Results: Among the 127 respondents, morphine controlled-release tablets were the most popular drug chosen to treat severe cancer pain (76 respondents, 35.8%). Participants who reported having received training in cancer pain management and drug use demonstrated a significantly higher mean score of basic knowledge compared with their untrained peers (11.51±2.60 versus 9.28±3.68, t=2.48, P=0.022). The top four barriers to widespread clinical use of morphine for cancer pain were 1) insufficient analgesia administration training for medical personnel, 2) poor patient compliance, 3) drug side effects, and 4) concerns surrounding drug addiction.

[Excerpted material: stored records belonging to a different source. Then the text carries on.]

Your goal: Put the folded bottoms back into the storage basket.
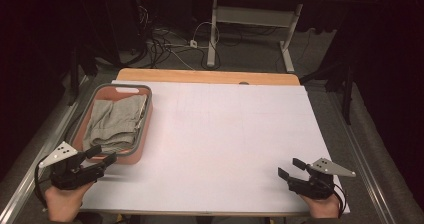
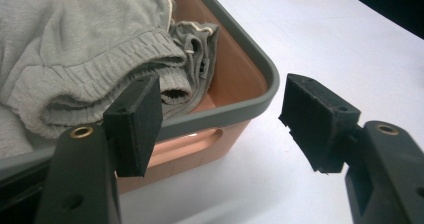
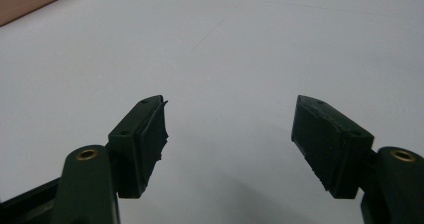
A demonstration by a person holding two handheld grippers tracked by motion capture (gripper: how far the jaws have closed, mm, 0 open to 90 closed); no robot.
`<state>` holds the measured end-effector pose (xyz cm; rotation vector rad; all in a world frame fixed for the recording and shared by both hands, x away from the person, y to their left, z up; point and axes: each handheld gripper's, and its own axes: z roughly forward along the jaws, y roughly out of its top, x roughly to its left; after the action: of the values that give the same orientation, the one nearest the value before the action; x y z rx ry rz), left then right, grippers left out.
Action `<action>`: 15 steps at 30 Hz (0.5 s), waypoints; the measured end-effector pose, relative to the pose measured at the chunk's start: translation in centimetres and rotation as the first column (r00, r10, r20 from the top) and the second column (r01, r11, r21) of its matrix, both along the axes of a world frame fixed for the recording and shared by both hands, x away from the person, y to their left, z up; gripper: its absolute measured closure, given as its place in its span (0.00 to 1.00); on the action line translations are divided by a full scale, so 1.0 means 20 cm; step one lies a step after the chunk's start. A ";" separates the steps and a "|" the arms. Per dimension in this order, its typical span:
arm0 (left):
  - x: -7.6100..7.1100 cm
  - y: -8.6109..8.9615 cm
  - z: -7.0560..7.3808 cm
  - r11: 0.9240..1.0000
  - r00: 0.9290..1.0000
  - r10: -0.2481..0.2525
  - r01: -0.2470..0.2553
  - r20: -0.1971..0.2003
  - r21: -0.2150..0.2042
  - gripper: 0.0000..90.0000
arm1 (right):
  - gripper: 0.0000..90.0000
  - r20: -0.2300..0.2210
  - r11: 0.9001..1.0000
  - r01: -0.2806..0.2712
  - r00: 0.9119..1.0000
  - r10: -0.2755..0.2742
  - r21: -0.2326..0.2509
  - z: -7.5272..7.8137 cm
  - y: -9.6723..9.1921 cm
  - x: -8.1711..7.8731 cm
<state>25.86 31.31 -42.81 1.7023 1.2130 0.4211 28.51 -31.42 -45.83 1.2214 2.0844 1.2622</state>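
Work is barely starting: grey sweatpants (image 1: 116, 125) are lying folded in the pink basket (image 1: 142, 134) at bench left, left tongs (image 1: 101, 154) hovering spread at its rim, right tongs (image 1: 291, 167) idling spread, empty.

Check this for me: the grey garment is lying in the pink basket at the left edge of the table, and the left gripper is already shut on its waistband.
Wrong on the grip. The left gripper stands open at the basket corner, clamping nothing, as the left gripper view shows. The grey garment does lie in the basket at the table's left edge.
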 end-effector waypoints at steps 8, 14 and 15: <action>-0.03 0.00 -0.03 1.000 1.000 0.005 -0.005 -0.020 0.008 0.35 | 0.34 0.002 1.000 0.003 1.000 -0.003 0.002 0.00 -0.01 0.00; -0.05 0.01 -0.04 1.000 1.000 0.016 -0.016 -0.021 0.006 0.35 | 0.34 0.003 1.000 0.004 1.000 -0.004 0.002 0.00 -0.01 -0.01; -0.06 0.02 -0.05 1.000 1.000 0.016 -0.016 -0.022 0.008 0.35 | 0.34 0.003 1.000 0.005 1.000 -0.005 0.002 0.00 -0.01 -0.01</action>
<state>24.76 31.62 -43.74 1.7088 1.2435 0.4179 28.32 -31.56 -45.79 1.2246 2.0774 1.2635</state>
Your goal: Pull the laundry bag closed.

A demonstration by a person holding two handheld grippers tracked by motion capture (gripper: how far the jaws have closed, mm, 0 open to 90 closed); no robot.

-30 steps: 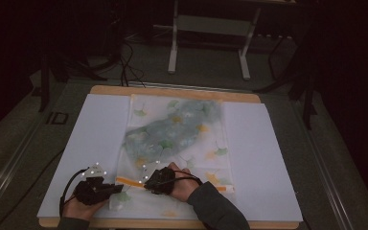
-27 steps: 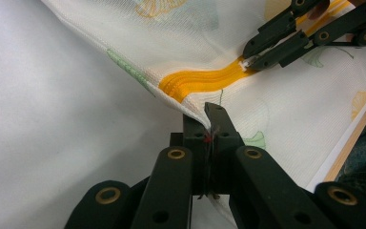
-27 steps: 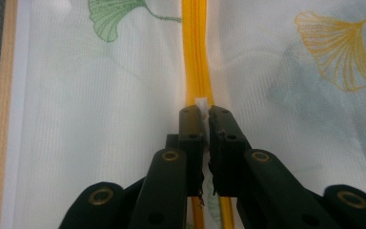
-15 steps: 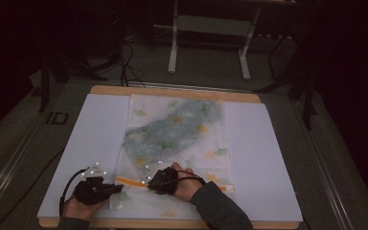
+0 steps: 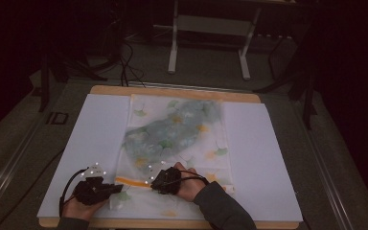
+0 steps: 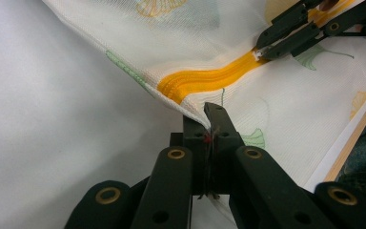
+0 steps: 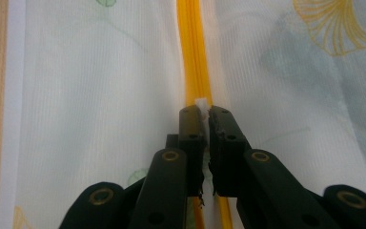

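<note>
Work in hand: zipping a mesh laundry bag — white netting printed with ginkgo leaves, lying flat on the white sheet that covers the wooden table.

Bag's place: middle of the sheet, its length running from 12 o'clock toward 6 o'clock in the high view; a grey-green bundle of cloth shows through the netting.

Orange zipper: crosses the bag near its 6 o'clock end, running from about 9 o'clock to 3 o'clock between the two hands.

Left gripper: clenched on the bag's corner just beside the end of the zipper. The netting is pulled into a taut ridge there, so this grip likely serves as an anchor to keep the track straight.

Right gripper: jaws pinched together on a small white tab, the zipper pull, with the orange track running straight ahead toward 12 o'clock in its own view. In the left gripper view it shows at 1 o'clock, tips on the zipper.

Why held so: one end fixed, the other on the pull — opposing tension would let the slider travel without bunching the thin mesh.

Writing: a dark marking on the floor at 9 o'clock of the table, too dim to read; no brand or label legible on the bag.
</note>
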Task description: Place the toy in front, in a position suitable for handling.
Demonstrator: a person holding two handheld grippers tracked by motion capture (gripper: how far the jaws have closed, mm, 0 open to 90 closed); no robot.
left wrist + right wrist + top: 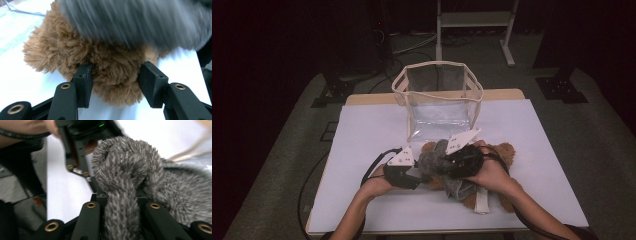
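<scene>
Teddy bear (502, 152), brown and shaggy, lies on the white desk (362, 135) near its front edge, just in front of the clear bag (439, 100), with a grey fuzzy garment (432, 160) draped over it. Going from the left: the left gripper (412, 172) comes in low from the bear's left side, and its own view shows its jaws half open, clamped on a lump of the brown fur (115, 82), both pads pressing in. To the right, the right gripper (447, 162) lies across the top of the toy, jaws narrow and pinching a fold of the grey cloth (120, 215) (the left gripper shows just behind it there). A pale strap (483, 202) lies under the bear near the right forearm.

My reading is that the work is at an early-to-middle stage: both grips are set, one steadying the bear, the other on its garment. The bag stands open and empty, so packing, if that is the aim, is not yet begun.
</scene>
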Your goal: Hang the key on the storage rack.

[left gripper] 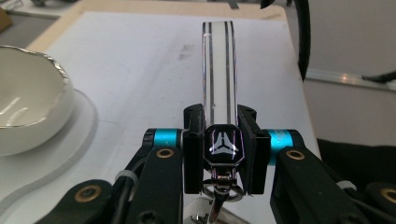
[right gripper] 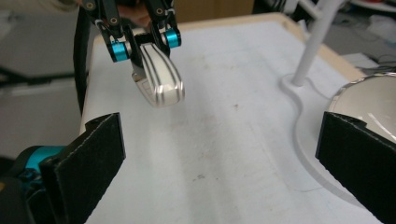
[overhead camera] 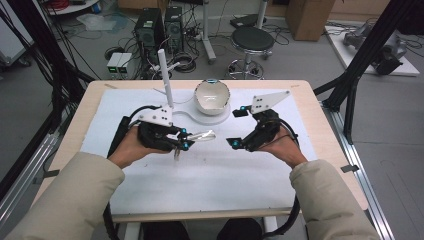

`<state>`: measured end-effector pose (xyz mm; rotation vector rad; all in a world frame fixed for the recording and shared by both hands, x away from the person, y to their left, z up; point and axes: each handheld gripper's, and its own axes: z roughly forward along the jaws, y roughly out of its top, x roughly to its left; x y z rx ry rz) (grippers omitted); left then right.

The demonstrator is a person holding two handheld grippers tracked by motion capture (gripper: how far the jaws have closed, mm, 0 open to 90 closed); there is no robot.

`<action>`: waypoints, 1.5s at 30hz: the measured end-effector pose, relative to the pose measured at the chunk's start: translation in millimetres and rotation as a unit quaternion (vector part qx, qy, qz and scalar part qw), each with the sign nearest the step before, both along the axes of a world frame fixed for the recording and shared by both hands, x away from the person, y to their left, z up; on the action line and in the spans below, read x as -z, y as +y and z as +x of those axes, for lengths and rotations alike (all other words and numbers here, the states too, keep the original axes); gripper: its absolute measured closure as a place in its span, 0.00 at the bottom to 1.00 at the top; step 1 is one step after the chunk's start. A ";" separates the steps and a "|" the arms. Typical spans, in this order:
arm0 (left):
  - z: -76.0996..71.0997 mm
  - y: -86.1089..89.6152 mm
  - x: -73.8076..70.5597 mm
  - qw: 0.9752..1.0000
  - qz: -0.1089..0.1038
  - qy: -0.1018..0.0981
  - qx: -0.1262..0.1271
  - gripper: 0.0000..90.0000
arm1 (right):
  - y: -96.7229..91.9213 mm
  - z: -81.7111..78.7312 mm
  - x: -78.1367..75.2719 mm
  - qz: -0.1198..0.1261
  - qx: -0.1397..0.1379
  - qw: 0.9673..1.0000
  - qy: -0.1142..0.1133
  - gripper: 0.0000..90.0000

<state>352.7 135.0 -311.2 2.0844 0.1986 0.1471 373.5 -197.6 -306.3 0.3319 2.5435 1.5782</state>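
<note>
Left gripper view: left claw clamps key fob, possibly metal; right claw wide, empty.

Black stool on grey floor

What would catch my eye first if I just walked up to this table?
The left gripper, clamped on a shiny silver key fob held out over the white mat. Facing it, the right gripper stands wide open and empty; behind them sits a white bowl beside an upright white post.
</note>
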 end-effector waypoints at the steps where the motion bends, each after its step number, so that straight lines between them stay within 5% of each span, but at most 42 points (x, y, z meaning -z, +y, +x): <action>1: 2.2 4.3 -1.3 1.000 -0.006 0.000 -0.008 0.82 | -5.4 -0.6 0.4 0.011 0.011 1.000 -0.003 0.01; 6: 10.4 20.8 -9.1 0.998 -0.042 0.002 -0.042 0.82 | -31.1 -6.0 5.5 0.050 0.044 0.998 -0.011 0.01; 12: 22.8 39.0 -18.8 0.995 -0.061 0.011 -0.076 0.82 | -59.0 -17.3 18.9 0.107 0.082 0.990 -0.036 0.01; 17: 39.5 56.6 -21.5 0.988 -0.100 0.039 -0.115 0.82 | -77.5 -28.6 32.0 0.129 0.115 0.983 -0.060 0.01; 29: 69.9 76.7 -14.6 0.978 -0.076 0.083 -0.173 0.82 | -104.6 -48.3 73.8 0.160 0.177 0.969 -0.067 0.00; 34: 82.9 83.4 -5.9 0.973 -0.085 0.103 -0.187 0.82 | -108.2 -54.2 89.8 0.170 0.199 0.962 -0.081 0.01; 42: 95.2 91.7 3.2 0.967 -0.093 0.114 -0.210 0.82 | -113.6 -59.0 106.5 0.175 0.225 0.955 -0.076 0.01; 45: 99.7 93.7 6.9 0.964 -0.094 0.117 -0.219 0.82 | -114.4 -61.5 111.2 0.187 0.233 0.950 -0.089 0.00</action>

Conclusion: The oncologists in the People's Republic of China simultaneously lack comprehensive knowledge and harbor misconceptions with regard to cancer pain treatment and morphine's clinical application. Creating professional training initiatives for oncologists is necessary to enhance their awareness and expertise in morphine use for cancer pain treatment.